Blend suspicion and distrust, sprinkle liberally with excuses.
Pour mixture into pan greased with intuition. Bake until frustration sets.
Serve cold. Topped with crushed nuts of ex-boyfriend, if regionally available.
Yield: Overall queasiness.
Unlimited servings.
Nutritional Value: None.
Guaranteed 3 lb. weight loss.
the chicken dance
Monday, November 5
“You'll never guess in a million years where I'm going. It's something I told you I'd never consider doing in this lifetime.” I juggled the cell phone and merged onto the freeway, flicking the blinker signal.
“Oh my gosh, you're going to a therapist, I'm so proud of you!” Bonita squealed through the phone.
Maybe now she would stop nagging about it. “You'll be happy to know that the head mechanic I'm going to has a PhD and says she does hypnotherapy, homeopathic healing, Reiki, and all that new age crap. As long as she doesn't get all mumbo-jumboey on me, I'll try it,” I said.
“You'll be so glad you did. Make sure you call me when it's over and tell me if my diagnosis was right.”
Bonita, the self-appointed armchair psychiatrist in our group of friends, took the liberty of researching all the various neuroses in the DSM IV that she thought applied to each of us and gave her diagnosis at Valerie's last dinner party. I regularly joked that Freud had been reincarnated as a petite Latina.
I figured Bonita would appreciate the irony of me going to a therapist. She knew I thought the most irritating and overused Orange Countyism was any sentence that began with: “My therapist says….”

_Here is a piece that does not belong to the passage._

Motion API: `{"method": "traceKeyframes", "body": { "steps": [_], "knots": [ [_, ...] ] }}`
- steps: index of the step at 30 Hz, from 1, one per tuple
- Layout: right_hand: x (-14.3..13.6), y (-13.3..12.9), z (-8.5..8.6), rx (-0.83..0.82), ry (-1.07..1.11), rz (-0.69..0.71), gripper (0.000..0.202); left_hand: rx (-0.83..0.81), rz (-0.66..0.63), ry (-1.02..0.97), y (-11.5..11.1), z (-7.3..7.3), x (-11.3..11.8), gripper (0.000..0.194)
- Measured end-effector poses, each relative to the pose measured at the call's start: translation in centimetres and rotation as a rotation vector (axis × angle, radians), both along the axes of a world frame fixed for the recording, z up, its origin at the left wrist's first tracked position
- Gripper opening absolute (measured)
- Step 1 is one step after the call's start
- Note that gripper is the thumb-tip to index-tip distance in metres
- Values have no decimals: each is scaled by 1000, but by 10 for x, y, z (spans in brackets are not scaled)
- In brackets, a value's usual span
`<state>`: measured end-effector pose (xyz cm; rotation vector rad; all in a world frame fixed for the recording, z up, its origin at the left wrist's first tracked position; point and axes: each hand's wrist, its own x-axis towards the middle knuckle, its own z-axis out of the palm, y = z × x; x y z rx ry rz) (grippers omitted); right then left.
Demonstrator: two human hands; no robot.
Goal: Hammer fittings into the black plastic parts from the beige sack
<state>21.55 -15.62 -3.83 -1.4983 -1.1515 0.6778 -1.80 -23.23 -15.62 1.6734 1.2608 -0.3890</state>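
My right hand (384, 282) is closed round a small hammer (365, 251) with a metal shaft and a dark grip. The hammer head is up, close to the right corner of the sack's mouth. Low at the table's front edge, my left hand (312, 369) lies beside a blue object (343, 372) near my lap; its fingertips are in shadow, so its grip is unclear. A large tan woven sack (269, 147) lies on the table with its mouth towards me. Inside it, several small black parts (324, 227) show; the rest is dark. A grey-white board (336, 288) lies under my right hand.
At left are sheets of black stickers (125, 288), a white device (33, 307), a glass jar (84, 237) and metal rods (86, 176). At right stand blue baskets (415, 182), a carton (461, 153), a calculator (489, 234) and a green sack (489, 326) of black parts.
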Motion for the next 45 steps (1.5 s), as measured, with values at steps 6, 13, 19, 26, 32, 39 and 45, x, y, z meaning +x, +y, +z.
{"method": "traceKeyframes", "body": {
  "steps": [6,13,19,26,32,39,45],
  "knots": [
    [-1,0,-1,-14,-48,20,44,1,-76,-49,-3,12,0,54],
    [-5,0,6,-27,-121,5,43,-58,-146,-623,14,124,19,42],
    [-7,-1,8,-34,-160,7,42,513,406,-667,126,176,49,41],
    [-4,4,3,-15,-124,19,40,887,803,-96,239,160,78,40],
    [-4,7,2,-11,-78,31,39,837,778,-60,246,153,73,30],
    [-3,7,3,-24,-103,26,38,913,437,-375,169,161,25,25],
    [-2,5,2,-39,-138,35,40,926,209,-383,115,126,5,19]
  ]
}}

But with the way things were going, maybe seeing a therapist wouldn't be such a bad idea.
I ranted non-stop for forty-five minutes, pouring out my feelings about Kevin.

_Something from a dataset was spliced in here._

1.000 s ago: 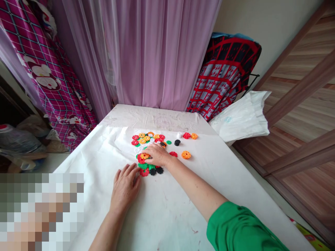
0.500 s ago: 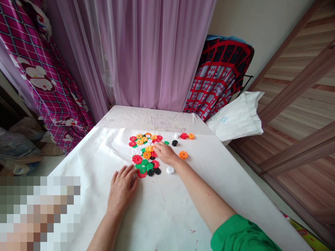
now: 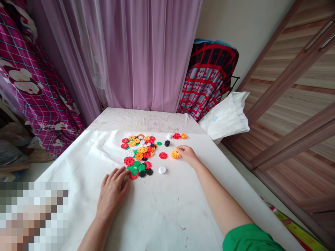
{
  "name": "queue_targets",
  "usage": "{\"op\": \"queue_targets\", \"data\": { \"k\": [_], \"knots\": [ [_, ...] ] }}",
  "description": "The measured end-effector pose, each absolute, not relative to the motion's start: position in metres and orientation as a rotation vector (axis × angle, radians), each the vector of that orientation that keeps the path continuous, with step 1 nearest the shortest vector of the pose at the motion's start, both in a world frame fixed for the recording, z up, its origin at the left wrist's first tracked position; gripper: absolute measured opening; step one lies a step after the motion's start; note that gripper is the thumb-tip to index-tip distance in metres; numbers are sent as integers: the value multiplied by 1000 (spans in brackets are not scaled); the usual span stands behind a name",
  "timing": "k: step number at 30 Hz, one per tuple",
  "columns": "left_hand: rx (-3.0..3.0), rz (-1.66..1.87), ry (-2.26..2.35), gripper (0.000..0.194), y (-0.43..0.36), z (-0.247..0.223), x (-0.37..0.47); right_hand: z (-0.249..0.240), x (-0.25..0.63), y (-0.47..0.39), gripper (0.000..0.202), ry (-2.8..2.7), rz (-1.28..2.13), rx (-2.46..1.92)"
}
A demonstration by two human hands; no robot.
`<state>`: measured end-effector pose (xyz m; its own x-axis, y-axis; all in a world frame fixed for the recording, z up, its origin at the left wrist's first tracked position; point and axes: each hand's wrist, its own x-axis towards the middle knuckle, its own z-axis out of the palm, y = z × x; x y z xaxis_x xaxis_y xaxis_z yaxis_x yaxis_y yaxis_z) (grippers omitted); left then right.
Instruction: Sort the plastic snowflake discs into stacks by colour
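Note:
My right hand (image 3: 188, 155) pinches a yellow flower-shaped plastic disc (image 3: 175, 153) at the right of the table. The disc covers most of an orange disc lying in that spot; whether they touch, I cannot tell. A red disc (image 3: 163, 155) lies just left of it, and a white stack of discs (image 3: 162, 170) is nearer me. My left hand (image 3: 113, 188) rests flat with its fingers stretched out, the tips beside a red disc (image 3: 133, 176) at the near edge of the mixed pile. Green discs (image 3: 136, 167) lie in that pile with several other colours.
Along the far right stand a white stack (image 3: 169, 136), a red stack (image 3: 176, 136), an orange stack (image 3: 184, 136) and a black stack (image 3: 167, 143). A small green disc (image 3: 159, 143) lies nearby. A white paper bag (image 3: 226, 116) leans at the table's right edge.
My right hand has moved right from the pile to the orange disc, with a yellow disc in its fingers. The red disc has come into sight. My left hand stays by the pile.

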<state>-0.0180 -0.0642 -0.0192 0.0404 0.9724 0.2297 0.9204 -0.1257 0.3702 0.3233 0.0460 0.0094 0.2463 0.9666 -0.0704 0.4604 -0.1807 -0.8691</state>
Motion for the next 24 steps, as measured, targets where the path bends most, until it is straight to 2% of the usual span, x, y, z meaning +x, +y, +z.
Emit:
{"op": "queue_targets", "data": {
  "k": [6,11,13,19,24],
  "knots": [
    [2178,621,1998,41,-64,-18,-19,8,335,41,22,-1496,619,-1887],
    [2186,604,1997,42,-64,-18,-19,19,340,32,57,-1981,496,-1793],
    [2196,610,1993,42,-63,-19,-20,22,337,34,62,-2179,463,-1688],
    [2229,629,2001,41,-65,-20,-21,27,328,52,45,-2529,408,-1646],
    [2217,576,2016,43,-64,-20,-22,32,342,68,39,-2481,371,-1858]
  ]
}}
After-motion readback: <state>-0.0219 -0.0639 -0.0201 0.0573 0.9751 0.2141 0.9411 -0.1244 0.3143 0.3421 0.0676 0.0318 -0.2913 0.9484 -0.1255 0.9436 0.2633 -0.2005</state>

The therapist's analysis: Kevin and I had a “teepee” relationship, both leaning against each other for support.
“And that's not healthy,” she informed me, wagging her finger, and sending her plump arm swaying. “If the relationship is to prosper, you both need to stand straight beside each other and pursue your own career goals while maintaining a loving and supportive association.”

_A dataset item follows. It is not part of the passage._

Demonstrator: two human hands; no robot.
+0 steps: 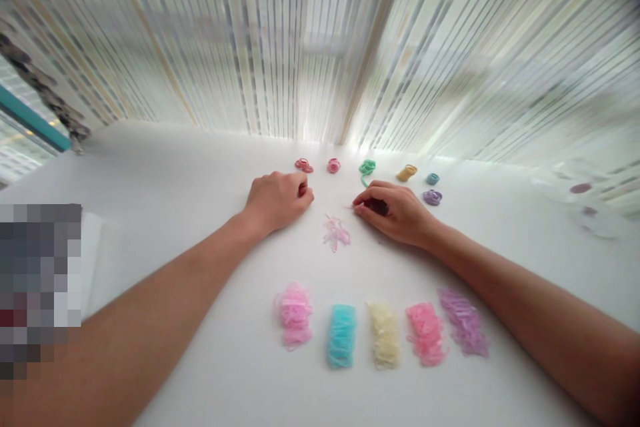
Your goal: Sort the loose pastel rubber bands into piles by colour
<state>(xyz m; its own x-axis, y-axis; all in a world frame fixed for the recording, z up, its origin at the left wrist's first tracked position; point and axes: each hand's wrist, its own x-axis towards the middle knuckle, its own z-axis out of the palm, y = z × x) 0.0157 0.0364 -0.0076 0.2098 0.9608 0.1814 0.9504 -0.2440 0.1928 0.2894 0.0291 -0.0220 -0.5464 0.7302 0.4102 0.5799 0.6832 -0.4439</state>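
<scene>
My left hand rests on the white table with its fingers curled; what it holds, if anything, is hidden. To its right, my right hand pinches a thin, pale pink strand between thumb and fingertips. A small loose pile of pale pink bands lies between and just below the hands. Beyond them are a red coil, a pink-red coil and a green coil with a loose tail reaching toward my right hand. A purple coil sits to the right of that hand.
Nearer me lie bundles in pink, turquoise, cream, coral pink and purple. Yellow and blue rolls stand at the back. A striped string curtain hangs behind the table.
</scene>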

It sounded simple enough. Too bad he dumped me before we got that far.
“Okay, Doc. What can I do to fix him so we can get back together?” I said.
“We need to work on you,” she replied.
<
br /> So, she hypnotized me. Or at least, I think she did. Or at least, I think she thinks she did. I'm really not sure.
She started out by turning on a lilting, flute music CD. I thought it was a little goofy, but I was trying to go with it. She lit a scented candle and dimmed the lights. I reclined in a soft leather chair. An actual couch would've been just way too much to get over.
Voice low and monotone, she began walking me through a lush garden toward the temple of my mind. “Now, picture your temple,” she said in a soothing tone.
I had just started to relax, but that comment sent my brain into a tailspin. It was like rummaging in my closet to pick an outfit. I couldn't decide what my temple should look like.
She had already left the doorstep of my temple and was talking about something else, but I was busy creating and mentally erasing different structures.
A Spanish mission. That's not it.
A white church with a steeple. No, definitely not.
An English country cottage. Nope, don't like roses.
I finally decided on a palm-frond hut on the beach with a doorstep to the ocean. Then I ran to catch up with her in my mental pineapple garden.
Maybe I watch too much TV, but I thought a hypnotist could make you do the chicken dance and you wouldn't even know it. I heard everything she said—once I got past the temple thing. I heard her take a drink from her cup, and even shift positions in her chair. Maybe to fart, but I didn't smell anything, except that stupid candle. Which is good. Maybe that's what it was for. Camouflage.
“You are content, empowered, and motivated,” she said.
Then she did that count backward thing to wake me up. I felt like popping my eyes open and saying: “Okay, I'm back. You can stop counting now.” But I didn't want to hurt her feelings, so I blinked a few times and stretched.
I thanked her, we hugged, and I mumbled something about calling her again. It was like the cliché of a bad date.